Os danos no parênquima pulmonar exposto cronicamente à fumaça de biomassa (esterco) com a fumaça de cigarro incluem inflamação intersticial de moderada a intensa, inflamação perivascular e brônquica, congestão vascular, destruição alveolar, aumento do número de macrófagos e aumento da espessura da parede vascular.3 No presente estudo, apesar de a exposição ocorrer apenas na forma aguda, foi possível notar uma crescente alteração da estrutura alveolar (perdas septais) na comparação com o GC, sendo o MP fagocitado principalmente no GE1. Áreas sugestivas de necrose foram identificadas principalmente em GE7 e GE21, e a angiogênese foi confirmada no GE21.
Coelhos expostos cronicamente à queima de biomassa e de cigarro apresentam inflamação perivascular, peribronquiolar, infiltrado no parênquima e fibrose, com proliferação do epitélio respiratório e alterações enfisematosas.28 Demonstramos, pela técnica de picrosírius, que, no GE7 e GE21, houve áreas de depósitos de colágeno no tecido traqueal, nas regiões peribronquiolar e vascular, assim como em áreas difusas do parênquima pulmonar, que sugerem que a exposição continuada pode levar ao processo fibrótico tecidual.
Em relação a alterações na estrutura alveolar no GE7 e a ruptura de septos interalveolares no GE21, constatamos por critérios morfológicos alterações condizentes com um estudo realizado em ratos que revelou um aumento dos espaços alveolares no grupo que foi exposto à fumaça do cigarro em 24,6% dos animais quando comparados com o GC, que não foi exposto.29
Portanto, com base nos dados obtidos, podemos afirmar que a exposição aguda à fumaça da queima da cana-de-açúcar é capaz de induzir graves danos ao sistema respiratório.
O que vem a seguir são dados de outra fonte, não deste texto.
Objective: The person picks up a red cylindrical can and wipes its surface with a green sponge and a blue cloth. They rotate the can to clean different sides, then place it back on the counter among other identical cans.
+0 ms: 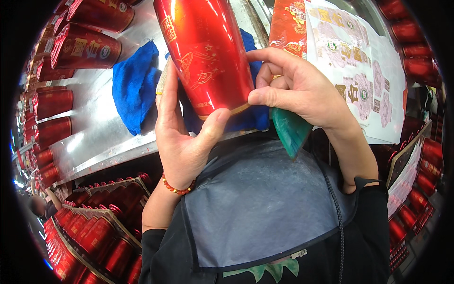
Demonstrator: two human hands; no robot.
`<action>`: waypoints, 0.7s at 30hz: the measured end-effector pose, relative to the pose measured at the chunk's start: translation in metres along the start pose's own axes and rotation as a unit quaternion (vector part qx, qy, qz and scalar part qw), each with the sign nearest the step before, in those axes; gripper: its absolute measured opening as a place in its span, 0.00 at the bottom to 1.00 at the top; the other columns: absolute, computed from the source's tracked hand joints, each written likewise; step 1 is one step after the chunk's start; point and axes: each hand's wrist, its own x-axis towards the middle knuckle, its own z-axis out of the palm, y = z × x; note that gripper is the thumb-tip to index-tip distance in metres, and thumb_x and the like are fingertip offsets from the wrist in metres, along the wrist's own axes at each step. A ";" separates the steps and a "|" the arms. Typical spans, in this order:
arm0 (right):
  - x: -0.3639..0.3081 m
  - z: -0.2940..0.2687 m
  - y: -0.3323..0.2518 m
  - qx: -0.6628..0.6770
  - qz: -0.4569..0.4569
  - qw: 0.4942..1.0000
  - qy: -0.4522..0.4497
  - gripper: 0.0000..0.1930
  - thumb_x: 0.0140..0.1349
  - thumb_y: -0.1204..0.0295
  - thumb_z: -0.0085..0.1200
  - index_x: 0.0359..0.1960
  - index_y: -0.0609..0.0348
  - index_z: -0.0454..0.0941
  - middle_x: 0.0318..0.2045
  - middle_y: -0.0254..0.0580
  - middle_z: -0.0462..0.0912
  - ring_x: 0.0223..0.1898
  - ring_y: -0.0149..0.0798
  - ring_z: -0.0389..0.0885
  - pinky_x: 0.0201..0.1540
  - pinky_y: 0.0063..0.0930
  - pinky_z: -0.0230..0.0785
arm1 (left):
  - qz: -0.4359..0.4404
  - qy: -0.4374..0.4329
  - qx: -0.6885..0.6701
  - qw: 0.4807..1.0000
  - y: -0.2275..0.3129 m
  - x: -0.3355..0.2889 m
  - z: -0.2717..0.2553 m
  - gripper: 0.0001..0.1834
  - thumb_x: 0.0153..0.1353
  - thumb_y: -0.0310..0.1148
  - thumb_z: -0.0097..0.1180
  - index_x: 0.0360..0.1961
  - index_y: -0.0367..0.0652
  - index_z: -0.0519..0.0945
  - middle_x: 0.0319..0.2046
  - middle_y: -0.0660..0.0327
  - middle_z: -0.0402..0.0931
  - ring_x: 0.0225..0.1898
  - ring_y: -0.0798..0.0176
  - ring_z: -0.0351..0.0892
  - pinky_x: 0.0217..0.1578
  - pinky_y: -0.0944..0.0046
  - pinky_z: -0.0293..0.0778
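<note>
A glossy red bottle (208, 57) with gold print and a gold rim leans in front of me over the metal table; its far end runs out of the picture. My left hand (182, 128) cups its left side, thumb against the lower edge and a yellowish wrap on one finger. On the right, my right hand (298, 87) pinches the lower edge between thumb and curled fingers. A green scraper-like blade (289, 130) sticks out below my right hand; whether that hand grips it is hidden. Blue cloth (135, 87) lies under and beside the bottle.
More red bottles (87, 47) stand along the table's left side. Printed decal sheets (350, 52) and a red-gold sheet (288, 26) lie at the right. Crates of red bottles (94, 236) sit low left, and others (411, 203) low right. Another person (45, 206) is far left.
</note>
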 end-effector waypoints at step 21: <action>0.001 -0.001 0.000 -0.001 0.028 1.000 0.008 0.32 0.64 0.78 0.66 0.68 0.68 0.66 0.36 0.31 0.76 0.34 0.20 0.78 0.38 0.12 0.70 | 0.368 -0.017 0.341 0.865 -0.001 -0.028 -0.018 0.18 0.45 0.26 0.73 0.41 0.46 0.91 0.44 0.59 0.85 0.50 0.54 0.82 0.42 0.61 0.82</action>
Os componentes presentes na fumaça da cana-de-açúcar desencadeiam processos inflamatórios na traqueia com a presença de células polimorfonucleares e induzem também infiltrado inflamatório no parênquima pulmonar de ratos Wistar, com a presença de edemas intersticiais e alveolares. Alterações da arquitetura alveolar e angiogênese foram também evidenciadas.
Pesquisas adicionais tendo como alvo a exposição prolongada e a dosagem de marcadores pró-inflamatórios necessitam ser realizadas a fim de demonstrar os possíveis danos causados pela exposição crônica dos componentes presentes na fumaça da cana-de-açúcar, uma vez que os trabalhadores dos canaviais e a população circunvizinha ficam expostos a essa por longos períodos da vida.